Айрис Мердок - Дилемма Джексона
— Что нам необходимо, так это возвращение к марксизму, к раннему Марксу. Разумеется, марксизм родился, когда Маркс и Энгельс увидели в Манчестере умирающую от голода бедноту. Мы должны отказаться от нашей отвратительной, тупой, алчной буржуазной цивилизации. Капитализм должен уйти.

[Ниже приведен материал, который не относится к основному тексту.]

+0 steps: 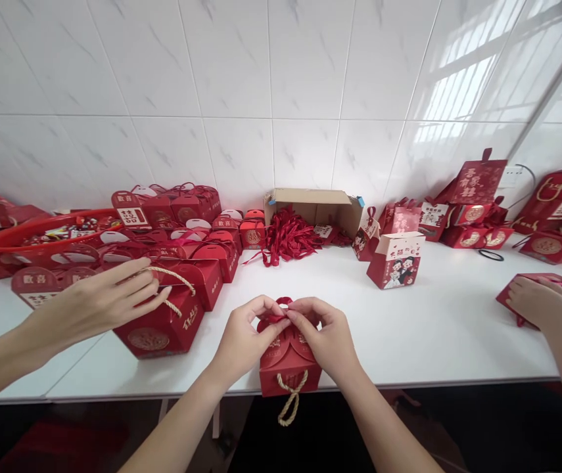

Вы только посмотрите на наше безмозглое правительство…
— Что касается бедноты, я с тобой согласна, — перебила его Милдред, — и наши несчастные лидеры действительно находятся в затруднительном положении, но мы должны придерживаться своих моральных устоев, воспитывать и одухотворять политиков, но главное — мы обязаны, пока не поздно, выработать доступную версию христианства…
— Поздно. Ты, прилежная ученица дядюшки Тима, поклоняешься Лоренсу. Симона Вейль[12] тоже ему поклонялась, во всяком случае, бедняжка так и не узнала, что он был лжецом и мошенником.
— Ничего подобного! — воскликнула Милдред. — Он сам был обманут, он не знал, что не сможет помочь арабам.
— Неужели ты веришь хоть единому слову о том, что случилось в Дераа?
— Я верю, — вступил в спор Бенет.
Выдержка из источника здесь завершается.